This Franciscan friar and priest was born in in Ilchester in Somerset, England (1214-1292). Bacon became a master at Oxford, lecturing on Aristotle, and by the 1230s had been invited to teach at the University of Paris. While there, he lectured on Latin grammar, Aristotelian logic, arithmetic, geometry, and the mathematical aspects of astronomy and music. He left Paris in 1247 and spent the next ten years studying optics. In 1256-57, he became a friar in the Franciscan Order in either Paris or Oxford. By the mid-1260s, he was undertaking a search for patrons who could secure permission and funding for his return to Oxford. He struck up a friendship with Guy de Foulques, bishop of Narbonne, cardinal of Sabina, and papal legate, the man who would eventually be elected Pope Clement IV. Clement’s patronage permitted Bacon to engage in a wide-ranging consideration of the state of knowledge in his era.
In 1267-68, Bacon sent the Pope his Opus Majus, which presented his views on how to incorporate Aristotelian logic and science into a new theology, supporting Grosseteste’s text-based approach. In Part IV of the Opus Majus, Bacon proposed a calendrical reform similar to the later system introduced in 1582 under Pope Gregory XIII. Bacon also sent his Opus Minus, De Multiplicatione Specierum, De Speculis Comburentibus, an optical lens, and possibly other works on alchemy and astrology. The entire process has been called “one of the most remarkable single efforts of literary productivity” in history, with Bacon composing referenced works of around a million words in about a year. Sometime after 1278, Bacon returned to the Franciscan House at Oxford, where he continued his studies and is presumed to have spent most of the remainder of his life. His last dateable writing—the Compendium Studii Theologiae—was completed in 1292. He died shortly afterwards and was buried at Oxford.
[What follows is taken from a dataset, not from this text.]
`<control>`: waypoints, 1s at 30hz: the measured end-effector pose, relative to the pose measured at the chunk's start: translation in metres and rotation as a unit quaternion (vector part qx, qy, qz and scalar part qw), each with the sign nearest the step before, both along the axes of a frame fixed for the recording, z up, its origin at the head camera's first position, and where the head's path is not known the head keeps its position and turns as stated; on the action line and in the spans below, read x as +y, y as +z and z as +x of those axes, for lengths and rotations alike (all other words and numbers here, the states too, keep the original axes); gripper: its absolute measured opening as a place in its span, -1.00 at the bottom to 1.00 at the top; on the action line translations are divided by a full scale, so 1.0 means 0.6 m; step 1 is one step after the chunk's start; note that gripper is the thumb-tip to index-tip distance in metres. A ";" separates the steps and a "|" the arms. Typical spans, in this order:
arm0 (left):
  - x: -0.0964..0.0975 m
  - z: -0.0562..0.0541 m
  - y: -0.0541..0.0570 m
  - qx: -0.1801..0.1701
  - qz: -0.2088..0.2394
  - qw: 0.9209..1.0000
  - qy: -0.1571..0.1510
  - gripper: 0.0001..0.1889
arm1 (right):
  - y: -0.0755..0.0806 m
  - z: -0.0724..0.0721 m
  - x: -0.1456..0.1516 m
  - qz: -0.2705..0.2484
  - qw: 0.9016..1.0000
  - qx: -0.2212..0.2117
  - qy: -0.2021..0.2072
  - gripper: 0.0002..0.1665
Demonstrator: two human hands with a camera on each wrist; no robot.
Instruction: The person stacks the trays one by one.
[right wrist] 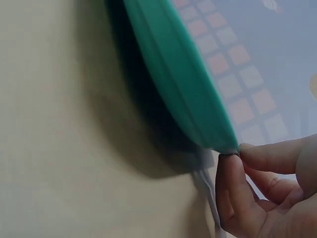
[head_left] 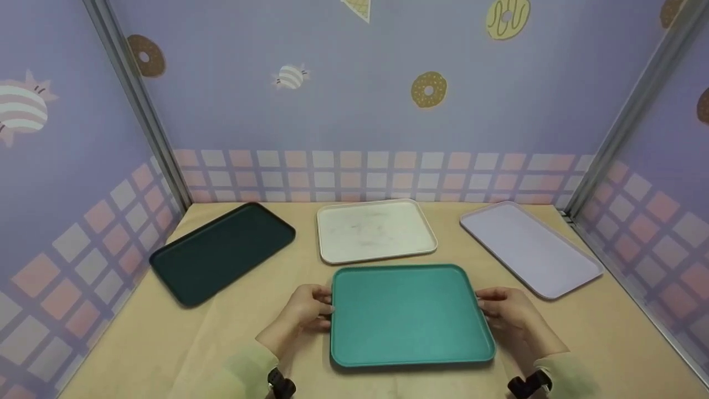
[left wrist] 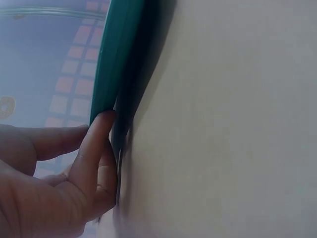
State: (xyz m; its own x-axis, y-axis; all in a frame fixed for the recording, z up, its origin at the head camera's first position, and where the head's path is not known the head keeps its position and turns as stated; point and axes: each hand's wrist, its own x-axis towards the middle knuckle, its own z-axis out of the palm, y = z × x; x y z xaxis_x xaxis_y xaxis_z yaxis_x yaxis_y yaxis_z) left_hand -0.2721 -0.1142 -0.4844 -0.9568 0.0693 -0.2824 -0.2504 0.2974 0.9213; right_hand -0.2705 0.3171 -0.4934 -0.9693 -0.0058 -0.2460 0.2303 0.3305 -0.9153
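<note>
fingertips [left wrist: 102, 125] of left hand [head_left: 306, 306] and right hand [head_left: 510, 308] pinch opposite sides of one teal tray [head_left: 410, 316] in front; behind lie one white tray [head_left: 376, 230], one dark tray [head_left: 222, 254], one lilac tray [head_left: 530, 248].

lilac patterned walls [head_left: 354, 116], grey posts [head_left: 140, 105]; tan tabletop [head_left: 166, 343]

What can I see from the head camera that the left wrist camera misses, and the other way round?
Only the head view shows the right hand, the lilac tray and the broad inner face of the teal tray.

Only the left wrist view shows that tray's outer side from low down, with dark shade beneath.

Both show the left hand holding its edge, the tabletop and pink-and-white wall squares.
</note>
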 end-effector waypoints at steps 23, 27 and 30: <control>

Bacon was the first European to describe in detail the process of making gunpowder, and he proposed flying machines and motorized ships and carriages. He called for theological reforms, arguing that theologians should focus their attention primarily on the Bible itself, learning the languages of its original sources thoroughly. He was fluent in several of these languages and was able to note and bemoan several corruptions of scripture, and of the works of the Greek philosophers that had been mistranslated or misinterpreted by scholars working in Latin. He also argued for the education of theologians in science (“natural philosophy”) and for a complete reform of the university, adding subjects in astronomy, weights, agriculture, medicine, mechanics, and experimental science, because, as he asserted, “Without experiment, nothing can be adequately known.” As a result, he was partially responsible for a revision of the medieval university curriculum, which saw the addition of optics to the traditional quadrivium.
As a man well aware of Grosseteste’s work, Bacon contributed to Grosseteste’s vision of microscopes, telescopes, flight, and likewise championed the importance of mathematics to scientific study. He saw how experimental science could lead people away from the errors of superstition and magic by demonstrating how the world really works. In order to think along these lines, clearly Roger Bacon had to have a Christian world view that nature was rational and obeyed natural laws. Roger Bacon is rightly honored as being one of the fathers of the scientific method, fully 300 years before it became popular. A crater on the moon is named in Roger Bacon’s honor.